Last year, a plethora of documentaries came out, many shot as first-person accounts during a migrant crisis or Antifa marches over the course of the last decade. These documentaries bear the explicit message and prove that fascism is on the rise again, even though it is now thinly veiled as well-intentioned patriotism. While the co-creators of the film reiterate this point again, they are doing so on their own life story and the fate that forced them to leave Belgrade and find refuge in Berlin.
Another of the film's crucial aspects is the pseudo-travelogue, a happening of a sort, where Popivoda revisits the places, or sites of Vujanović's encounters and triumphs to match her narrative. While calm and serene, those places share a violent and blood-soaked past.

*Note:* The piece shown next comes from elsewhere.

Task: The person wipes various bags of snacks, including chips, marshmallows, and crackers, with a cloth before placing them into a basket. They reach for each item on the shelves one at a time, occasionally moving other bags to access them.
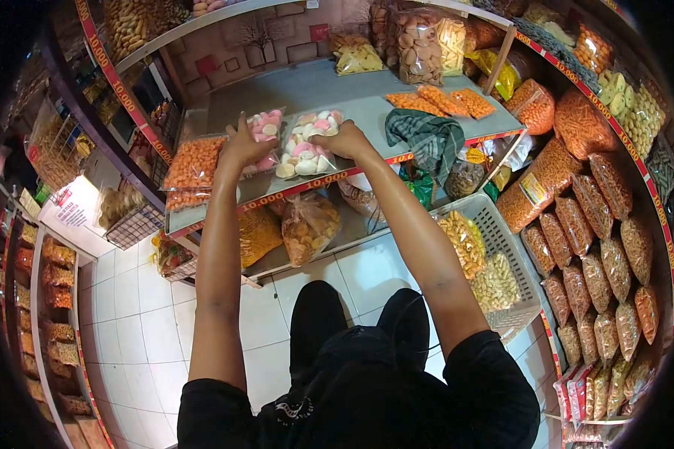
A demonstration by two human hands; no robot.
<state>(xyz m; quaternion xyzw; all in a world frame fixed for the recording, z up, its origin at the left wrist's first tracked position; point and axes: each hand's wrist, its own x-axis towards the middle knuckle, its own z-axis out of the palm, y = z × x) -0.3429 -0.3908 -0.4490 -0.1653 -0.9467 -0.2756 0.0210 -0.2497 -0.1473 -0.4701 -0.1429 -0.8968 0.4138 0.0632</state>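
Left hand [241, 144] clutches a clear plastic bag of pink-white puffs [268, 126], right hand [346, 139] grasps the twin bag [305, 155]: seemingly light, slippery, crushable, best gripped at corners.

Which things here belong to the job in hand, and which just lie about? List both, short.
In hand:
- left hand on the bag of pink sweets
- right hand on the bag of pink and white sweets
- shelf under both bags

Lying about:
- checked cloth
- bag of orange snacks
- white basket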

Popivoda's approach remains contemplative; she is mapping the topography of history as revisited through resistance against fascism and Nazism. Landscapes of Resistance is a travelogue charting the sites of memory into the space that prevailed, even though, unlike in the Auschwitz-Birkenau case, these places do not necessarily carry the obvious remains of the big history.
However, Vujanović's memories render the historical meaning back as personal history gets revisited along with the spaces where it originally unfolded. Landscapes of Resistance is he topography of oppression, resistance, and shared history.
Landscapes of Resistance carries an inspirational life story while preserving a valued testimony of experienced and lived history. Sofija Sonja Vujanović died before the premiere of the film, however, her legacy will continue to live on in Landscapes of Resistance, which creates an uncanny parallel of the past and present while sounding the alert to rising fascism.